* DESCRIPTION OF THE TASK: In the data below, locate each line with the word "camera" and list it.

+-------+

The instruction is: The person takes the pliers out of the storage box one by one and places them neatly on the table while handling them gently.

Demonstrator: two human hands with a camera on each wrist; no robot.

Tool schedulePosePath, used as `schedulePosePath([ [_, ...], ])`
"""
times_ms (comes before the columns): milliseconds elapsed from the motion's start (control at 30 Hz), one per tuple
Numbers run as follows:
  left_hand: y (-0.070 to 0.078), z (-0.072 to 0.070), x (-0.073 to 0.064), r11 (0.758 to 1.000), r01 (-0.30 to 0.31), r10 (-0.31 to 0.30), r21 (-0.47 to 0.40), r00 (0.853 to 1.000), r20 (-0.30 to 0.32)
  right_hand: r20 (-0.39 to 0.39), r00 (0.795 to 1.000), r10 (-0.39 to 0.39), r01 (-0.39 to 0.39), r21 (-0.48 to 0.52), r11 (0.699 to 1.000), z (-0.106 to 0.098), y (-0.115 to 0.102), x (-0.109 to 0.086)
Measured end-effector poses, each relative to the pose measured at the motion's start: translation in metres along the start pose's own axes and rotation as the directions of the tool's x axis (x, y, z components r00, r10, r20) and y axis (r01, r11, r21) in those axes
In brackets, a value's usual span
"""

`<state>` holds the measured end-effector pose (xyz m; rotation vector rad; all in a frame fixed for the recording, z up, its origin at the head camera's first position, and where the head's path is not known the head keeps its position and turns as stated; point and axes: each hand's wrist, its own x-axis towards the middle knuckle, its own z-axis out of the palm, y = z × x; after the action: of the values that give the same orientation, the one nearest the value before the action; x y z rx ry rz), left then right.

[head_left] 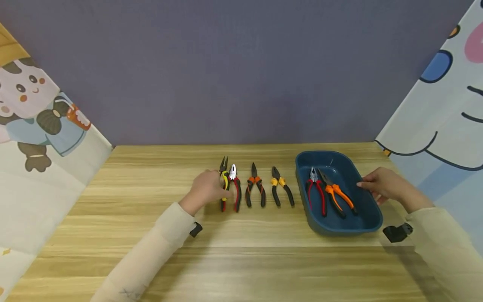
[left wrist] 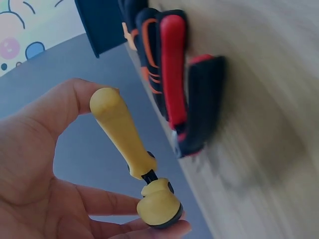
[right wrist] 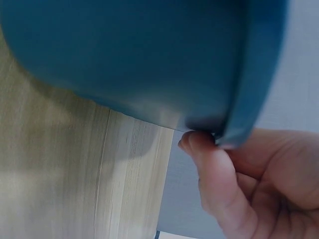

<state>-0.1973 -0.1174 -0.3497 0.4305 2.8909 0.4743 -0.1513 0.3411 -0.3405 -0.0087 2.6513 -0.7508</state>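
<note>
My left hand (head_left: 205, 191) grips long-nose pliers with yellow handles (left wrist: 122, 132), held above the table, the thumb on one handle and the fingers at the other. Close beside them, pliers with red and black handles (head_left: 237, 193) lie on the table, partly hidden by the hand. On the right, my right hand (head_left: 383, 184) pinches the rim of a dark blue plastic bin (right wrist: 149, 59) between thumb and fingers. Inside that bin lie pliers with red handles (head_left: 323, 201) and pliers with orange and black handles (head_left: 341, 195).
Pliers with black and orange handles (head_left: 249, 191) and pliers with black and yellow handles (head_left: 287, 193) lie in a row between the left hand and the bin. A grey panel (head_left: 241, 75) stands behind the wooden table (head_left: 249, 260), with printed walls at both sides.
</note>
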Motion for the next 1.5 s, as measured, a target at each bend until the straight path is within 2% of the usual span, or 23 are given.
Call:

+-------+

* ANSWER TO THIS TASK:
Demonstrator: two human hands with a camera on each wrist; no robot.
`<state>` holds the measured end-effector pose (xyz m; rotation vector rad; all in a frame fixed for the recording, z up, its origin at the head camera's first position, and where the head's path is not known the head keeps its position and turns as stated; point and axes: each hand's wrist, its own x-axis towards the middle knuckle, its own z-axis out of the palm, y = z × x; after the action: of the values that give the same orientation, the one nearest the value before the action; x y z rx ry rz), left then right.

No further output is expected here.